◆ **Exercise requirements**: Give back the whole listing exactly as written, leaving out each picture.

◆ **Data section**:
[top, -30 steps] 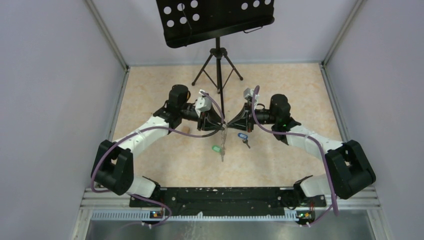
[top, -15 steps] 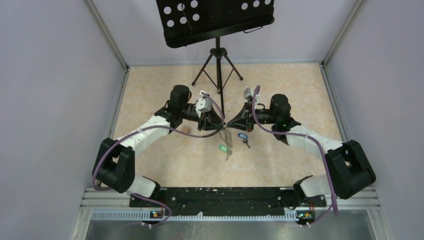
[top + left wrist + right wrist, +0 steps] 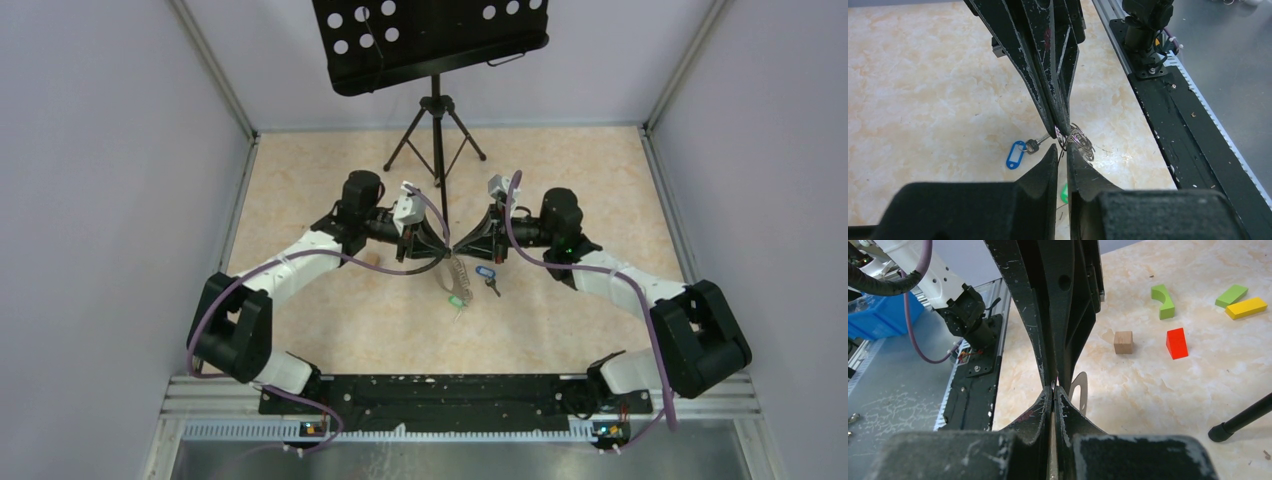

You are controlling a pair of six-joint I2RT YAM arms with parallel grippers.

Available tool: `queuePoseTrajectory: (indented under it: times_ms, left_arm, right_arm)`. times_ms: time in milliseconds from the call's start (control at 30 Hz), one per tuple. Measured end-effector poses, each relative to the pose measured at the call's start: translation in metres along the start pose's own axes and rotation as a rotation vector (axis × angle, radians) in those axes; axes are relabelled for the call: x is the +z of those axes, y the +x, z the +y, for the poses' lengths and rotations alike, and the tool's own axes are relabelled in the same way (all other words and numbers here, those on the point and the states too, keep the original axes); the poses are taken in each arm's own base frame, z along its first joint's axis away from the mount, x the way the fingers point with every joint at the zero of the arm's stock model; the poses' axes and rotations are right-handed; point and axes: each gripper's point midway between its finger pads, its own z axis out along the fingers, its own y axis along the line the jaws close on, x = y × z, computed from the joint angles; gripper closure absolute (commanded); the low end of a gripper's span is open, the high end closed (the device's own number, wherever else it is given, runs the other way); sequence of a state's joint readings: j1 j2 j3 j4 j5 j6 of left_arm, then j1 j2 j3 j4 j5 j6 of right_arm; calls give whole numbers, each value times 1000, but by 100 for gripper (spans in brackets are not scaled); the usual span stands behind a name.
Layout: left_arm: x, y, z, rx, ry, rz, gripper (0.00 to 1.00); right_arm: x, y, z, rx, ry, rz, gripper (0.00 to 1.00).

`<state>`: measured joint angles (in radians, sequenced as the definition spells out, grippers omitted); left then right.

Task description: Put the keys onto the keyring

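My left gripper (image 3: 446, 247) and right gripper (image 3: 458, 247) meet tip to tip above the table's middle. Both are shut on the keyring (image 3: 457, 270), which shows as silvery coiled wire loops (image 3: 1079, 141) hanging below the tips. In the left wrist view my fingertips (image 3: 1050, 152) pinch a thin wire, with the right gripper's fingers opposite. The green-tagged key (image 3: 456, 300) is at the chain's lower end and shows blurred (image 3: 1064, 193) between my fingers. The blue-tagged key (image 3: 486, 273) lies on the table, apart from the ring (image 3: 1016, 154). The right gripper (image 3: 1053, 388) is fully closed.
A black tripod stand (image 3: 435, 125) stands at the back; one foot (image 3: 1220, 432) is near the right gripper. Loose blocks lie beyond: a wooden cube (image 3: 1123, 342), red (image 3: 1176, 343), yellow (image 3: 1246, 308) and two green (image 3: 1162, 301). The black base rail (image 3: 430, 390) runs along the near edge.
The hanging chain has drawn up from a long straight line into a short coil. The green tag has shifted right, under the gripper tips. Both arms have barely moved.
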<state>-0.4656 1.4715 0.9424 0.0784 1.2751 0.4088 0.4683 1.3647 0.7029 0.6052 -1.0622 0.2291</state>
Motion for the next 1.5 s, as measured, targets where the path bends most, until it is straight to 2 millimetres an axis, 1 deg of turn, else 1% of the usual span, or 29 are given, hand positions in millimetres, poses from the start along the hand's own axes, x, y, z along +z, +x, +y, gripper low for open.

◆ **Expected answer**:
[top, -30 steps] 
[top, -15 steps] 
[top + left wrist + right wrist, +0 steps] 

You are controlling a pair of six-joint I2RT YAM arms with parallel grippers.

Available tool: `queuePoseTrajectory: (indented under it: times_ms, left_arm, right_arm)`. times_ms: time in milliseconds from the call's start (control at 30 Hz), one per tuple. Measured end-effector poses, each relative to the pose measured at the call's start: translation in metres along the start pose's own axes and rotation as a rotation vector (axis × angle, radians) in those axes; axes are relabelled for the call: x is the +z of those axes, y the +x, z the +y, for the poses' lengths and rotations alike, and the tool's own axes are relabelled in the same way (all other words and numbers here, those on the point and the states too, keep the original axes); the poses are taken in each arm's own base frame, z along its first joint's axis away from the mount, x the way the fingers point with every joint at the zero of the arm's stock model; the poses' axes and rotations are right-handed; point and axes: each gripper's point midway between its finger pads, its own z axis out along the fingers, its own y axis along the line the jaws close on, x = y × z, computed from the joint angles; gripper closure absolute (commanded); the low end of a gripper's span is open, the high end closed (the device's own number, wherever else it is given, runs the other way); sequence of a state's joint readings: j1 j2 j3 j4 j5 j6 of left_arm, then j1 j2 j3 j4 j5 j6 of right_arm; calls give whole numbers, each value times 1000, but by 100 for gripper (spans in brackets are not scaled); the usual span stands behind a name.
Layout: left_arm: x, y, z, rx, ry, rz, gripper (0.00 to 1.00); right_arm: x, y, z, rx, ry, rz, gripper (0.00 to 1.00).

`<state>`: measured joint angles (in radians, sequenced as the definition spells out, grippers omitted); left then right.

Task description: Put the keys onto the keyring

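My left gripper (image 3: 446, 247) and right gripper (image 3: 458, 247) meet tip to tip above the table's middle. Both are shut on the keyring (image 3: 457, 270), which shows as silvery coiled wire loops (image 3: 1079, 141) hanging below the tips. In the left wrist view my fingertips (image 3: 1050, 152) pinch a thin wire, with the right gripper's fingers opposite. The green-tagged key (image 3: 456, 300) is at the chain's lower end and shows blurred (image 3: 1064, 193) between my fingers. The blue-tagged key (image 3: 486, 273) lies on the table, apart from the ring (image 3: 1016, 154). The right gripper (image 3: 1053, 388) is fully closed.
A black tripod stand (image 3: 435, 125) stands at the back; one foot (image 3: 1220, 432) is near the right gripper. Loose blocks lie beyond: a wooden cube (image 3: 1123, 342), red (image 3: 1176, 343), yellow (image 3: 1246, 308) and two green (image 3: 1162, 301). The black base rail (image 3: 430, 390) runs along the near edge.
The hanging chain has drawn up from a long straight line into a short coil. The green tag has shifted right, under the gripper tips. Both arms have barely moved.
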<state>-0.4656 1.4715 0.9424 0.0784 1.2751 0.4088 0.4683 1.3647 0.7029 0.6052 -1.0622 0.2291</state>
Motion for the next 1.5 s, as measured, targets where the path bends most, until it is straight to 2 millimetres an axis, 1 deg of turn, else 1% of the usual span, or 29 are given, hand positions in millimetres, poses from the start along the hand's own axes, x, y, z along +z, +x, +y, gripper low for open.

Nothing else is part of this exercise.